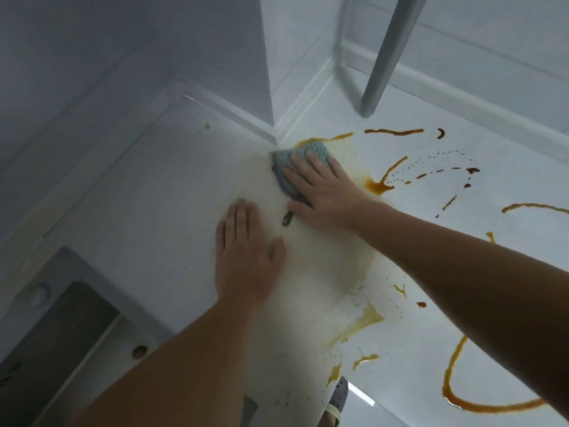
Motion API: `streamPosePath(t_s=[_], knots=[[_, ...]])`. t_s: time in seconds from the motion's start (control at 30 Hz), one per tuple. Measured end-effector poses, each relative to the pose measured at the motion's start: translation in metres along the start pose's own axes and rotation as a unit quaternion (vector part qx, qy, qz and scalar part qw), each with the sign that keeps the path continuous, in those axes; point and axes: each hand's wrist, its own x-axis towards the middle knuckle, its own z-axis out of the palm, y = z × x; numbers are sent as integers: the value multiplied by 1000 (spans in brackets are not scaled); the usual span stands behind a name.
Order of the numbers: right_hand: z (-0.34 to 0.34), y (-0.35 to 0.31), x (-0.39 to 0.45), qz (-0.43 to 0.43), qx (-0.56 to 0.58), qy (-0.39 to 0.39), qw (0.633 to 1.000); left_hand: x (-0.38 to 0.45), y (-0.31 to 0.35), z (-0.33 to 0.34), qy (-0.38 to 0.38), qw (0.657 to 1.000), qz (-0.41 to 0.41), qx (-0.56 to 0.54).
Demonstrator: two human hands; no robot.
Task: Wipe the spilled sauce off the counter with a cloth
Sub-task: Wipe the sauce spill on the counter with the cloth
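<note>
Sauce streaks our white tabletop in brown-orange trails, thickest from one o'clock round to five o'clock, with a pale smeared patch across the middle. We press our right hand flat, fingers straight and spread, on a grey-blue cloth just above centre, at twelve o'clock, close to the corner of a white wall panel. Our left hand lies open, palm down on the smeared tabletop just beside the cloth, toward seven o'clock from it, holding nothing. A grey sink sits at eight o'clock. A grey pole stands at one o'clock.
</note>
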Motion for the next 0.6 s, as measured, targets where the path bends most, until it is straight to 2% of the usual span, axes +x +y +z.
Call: streamPosePath(t_s=[0.07,0.17,0.23,0.3,0.33,0.4,0.5,0.6], knots=[[-2,26,-7,-20,-11,3,1000,0,0,-1,-4,1000,-1,-1],[-10,56,6,92,5,47,995,2,0,-2,-21,1000,-7,4],[-13,43,24,174,50,67,981,3,1,-2,-25,1000,-7,7],[-16,15,36,214,82,76,970,2,1,-4,-28,1000,-9,2],[-15,4,37,204,87,79,972,2,1,-4,-29,1000,-11,1],[-7,-8,30,129,65,71,987,2,1,-3,-26,1000,-14,2],[2,10,4,20,31,30,999,3,1,-3,-28,999,-16,2],[6,52,-13,17,9,47,999,2,1,-3,-28,1000,-13,-2]])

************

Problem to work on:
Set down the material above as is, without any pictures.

Exercise response:
Motion API: `streamPosePath(t_s=[_], knots=[[_, ...]])`. t_s: time in seconds from the motion's start (control at 30 Hz), one per tuple. Measured end-effector poses, each relative to the pose measured at the motion's start: translation in metres along the start pose's own axes and rotation as a unit quaternion (vector part qx, qy, qz and scalar part qw), each with the sign that keeps the path continuous, in those axes; point and axes: each hand's wrist, its own x-axis towards the middle knuckle, its own z-axis out of the palm, y = z × x; numbers are sent as integers: the value multiplied by 1000 (spans in brackets are not scaled); the usual span stands behind a name.
Order of the numbers: right_hand: z (-0.34 to 0.34), y (-0.35 to 0.31), x (-0.39 to 0.45), qz (-0.43 to 0.43), qx (-0.56 to 0.58), qy (-0.39 to 0.39), qw (0.633 to 1.000); left_hand: x (-0.38 to 0.45), y (-0.31 to 0.35), z (-0.33 to 0.34), qy (-0.38 to 0.38), qw (0.657 to 1.000), qz (-0.41 to 0.41), qx (-0.56 to 0.54).
Demonstrator: two human hands; no robot.
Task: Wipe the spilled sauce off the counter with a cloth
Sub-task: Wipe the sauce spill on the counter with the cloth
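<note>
Sauce streaks our white tabletop in brown-orange trails, thickest from one o'clock round to five o'clock, with a pale smeared patch across the middle. We press our right hand flat, fingers straight and spread, on a grey-blue cloth just above centre, at twelve o'clock, close to the corner of a white wall panel. Our left hand lies open, palm down on the smeared tabletop just beside the cloth, toward seven o'clock from it, holding nothing. A grey sink sits at eight o'clock. A grey pole stands at one o'clock.
</note>
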Motion for the next 0.6 s, as measured, targets where the path bends most, until it is straight to 2% of the usual span, axes +x +y +z.
Call: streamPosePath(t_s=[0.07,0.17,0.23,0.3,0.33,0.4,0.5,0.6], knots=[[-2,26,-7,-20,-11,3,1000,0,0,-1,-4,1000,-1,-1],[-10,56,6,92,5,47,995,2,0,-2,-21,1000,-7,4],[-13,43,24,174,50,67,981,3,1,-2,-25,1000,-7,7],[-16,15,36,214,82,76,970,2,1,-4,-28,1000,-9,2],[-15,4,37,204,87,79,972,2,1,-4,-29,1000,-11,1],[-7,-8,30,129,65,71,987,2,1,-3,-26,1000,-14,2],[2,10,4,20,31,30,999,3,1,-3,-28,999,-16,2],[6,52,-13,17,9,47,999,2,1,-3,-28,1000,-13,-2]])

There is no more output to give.